Not surprisingly, the Colters have filed an emergent interlocutory appeal to get the attachment reversed. That matter is presently pending. In the meantime, the parties continue to assault each other on Facebook and social media. In the meantime, Jill’s matter is at MCAD, and it is my understanding that her cancer has gone into remission, so amongst the other doom and gloom, there is at least one silver lining.

There are many lessons to be learned from this case. Clearly, if the Colters’ purpose was to inflict damage on Clay, they have accomplished their goal. A lawsuit would not injure Clay in the same way, since their insurance would cover it. They have also succeeded in getting their sister a sizable payment pre-suit and without waiver. But clearly there has been a great personal cost to them, and it remains to be seen who will win both the court litigation and the social media litigation. The problem is that once a party decides to litigate in the social media, it becomes difficult to maintain control, and, as this case demonstrates, the Courts are still perplexed by Facebook First Amendment issues, as I discussed in my article for August 17, 2012, Bland v. Roberts.
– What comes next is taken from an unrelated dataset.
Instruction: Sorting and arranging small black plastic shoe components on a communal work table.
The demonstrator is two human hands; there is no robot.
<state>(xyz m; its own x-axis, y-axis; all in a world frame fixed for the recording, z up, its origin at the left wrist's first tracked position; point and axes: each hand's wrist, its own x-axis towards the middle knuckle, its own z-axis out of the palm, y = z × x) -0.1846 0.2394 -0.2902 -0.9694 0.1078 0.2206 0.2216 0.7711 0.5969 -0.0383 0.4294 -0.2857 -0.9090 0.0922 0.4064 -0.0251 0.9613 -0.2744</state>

I reached out to plaintiff’s counsel, who declined comment, but provided a copy of Judge Dupuis’ Order. I have linked that extraordinary order along with the interlocutory appeal filed by the defendants. I will update this story as there are new developments.

Plaintiff’s counsel: Scott Silverman, Silverman Advisors, PC

Defendant’s counsel: John R. Bita, Milligan & Coughlin LLC

Trial Court Judge: Renee Dupuis, J.S.C.